O grupo cabo-verdiano Mon Na Roda regressou de Cascavel, no Paraná, com duas medalhas de ouro conquistadas nos eventos de dança inclusiva realizados entre 9 e 13 de setembro. A delegação, liderada por Miriam Medina, participou nas atividades ligadas ao 25.º Campeonato Brasileiro de Dança Esportiva em Cadeira de Rodas e ao festival internacional de dança inclusiva, num encontro que juntou competição, formação e partilha cultural.
Por não serem brasileiros, os representantes de Cabo Verde não podiam entrar na categoria nacional do campeonato. Competiram, por isso, na categoria Open de Dança em Cadeira de Rodas, onde conquistaram uma medalha de ouro. A segunda medalha de ouro chegou na Mostra de Dança Inclusiva. As duas distinções representam Cabo Verde, explicou Miriam Medina ao Sem Truques.
A presença do grupo no Brasil esteve em risco até muito perto da partida, devido à dificuldade em reunir patrocínios. Segundo Miriam, a segunda passagem só foi conseguida no próprio dia da viagem. Depois de um percurso longo e cansativo, a delegação chegou a Cascavel na véspera da competição. Ainda assim, Miriam considera que o esforço valeu a pena, pela receção, pelos resultados e pela possibilidade de mostrar o trabalho que o grupo desenvolve.

Durante a estadia, Miriam Medina foi também homenageada pelo seu percurso e pelo trabalho de liderança de um grupo de dança em cadeira de rodas. Em informação transmitida ao Sem Truques, afirmou que, desde 2016, é a única mulher do continente africano à frente de um grupo desta modalidade naquele circuito internacional.

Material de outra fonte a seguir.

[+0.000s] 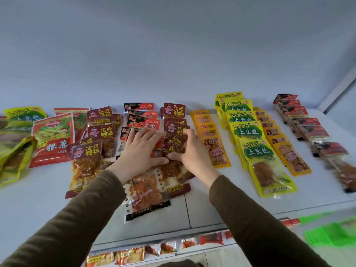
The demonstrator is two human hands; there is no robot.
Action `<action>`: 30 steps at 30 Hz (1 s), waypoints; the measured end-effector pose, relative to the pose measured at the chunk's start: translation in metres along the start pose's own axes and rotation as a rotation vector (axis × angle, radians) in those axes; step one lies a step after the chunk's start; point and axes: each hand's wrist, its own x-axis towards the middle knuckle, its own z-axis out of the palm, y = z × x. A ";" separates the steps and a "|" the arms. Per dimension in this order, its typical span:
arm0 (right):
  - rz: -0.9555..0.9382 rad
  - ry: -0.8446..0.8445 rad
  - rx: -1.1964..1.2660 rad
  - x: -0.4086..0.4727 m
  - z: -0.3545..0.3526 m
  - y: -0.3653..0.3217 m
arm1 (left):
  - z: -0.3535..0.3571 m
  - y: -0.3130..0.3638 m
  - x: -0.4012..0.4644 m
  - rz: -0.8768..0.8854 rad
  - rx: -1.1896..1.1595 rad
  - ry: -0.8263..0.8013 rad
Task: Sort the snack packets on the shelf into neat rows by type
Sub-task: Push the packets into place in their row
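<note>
Head view, and I'm looking down at the shelf (221,205) mid-sort. The right side looks done to me: an orange row (213,139), a yellow-green row (252,143), a second orange row (285,147) tucked just beside it, and a red-black row (312,130) at the far right, each overlapping front to back. The middle I'd call half finished: the maroon packs (174,112) and the black-red packs (142,123) form rough columns, but more maroon ones (90,151) lie skewed to the left. The far left is untouched by the look of it, with a big red bag (52,139) and loose yellow-green bags (17,143) in a heap.

Now the hands. My left hand (141,151) lies flat, fingers straight and spread, pressing down on the black-red packs. My right hand (189,149) is curled, fingers over the top and thumb underneath, pinching a small bunch of maroon packs in the middle column. I'd guess it's squaring that bunch up.
</note>
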 end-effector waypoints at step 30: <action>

O programa incluiu duas oficinas de funaná, uma dirigida a crianças e outra a adultos e pessoas com deficiência. O grupo escolheu “Tubarão Azul”, dos Ferro Gaita, para apresentar a cultura cabo-verdiana e homenagear Bino Branco, músico já falecido. Miriam contou que o ritmo foi muito bem recebido pelos participantes brasileiros, que chegaram a compará-lo ao forró, embora o funaná seja mais acelerado.

Além da dança, a viagem abriu espaço para conversas sobre Cabo Verde. Miriam relatou que muitas pessoas passaram a identificar o país como a terra do guarda-redes Vozinha. Entre medalhas, oficinas e encontros, a participação do Mon Na Roda reforçou a presença cabo-verdiana num espaço internacional de inclusão, mostrando que a dança também pode ser uma forma de representação, autonomia e ligação entre culturas.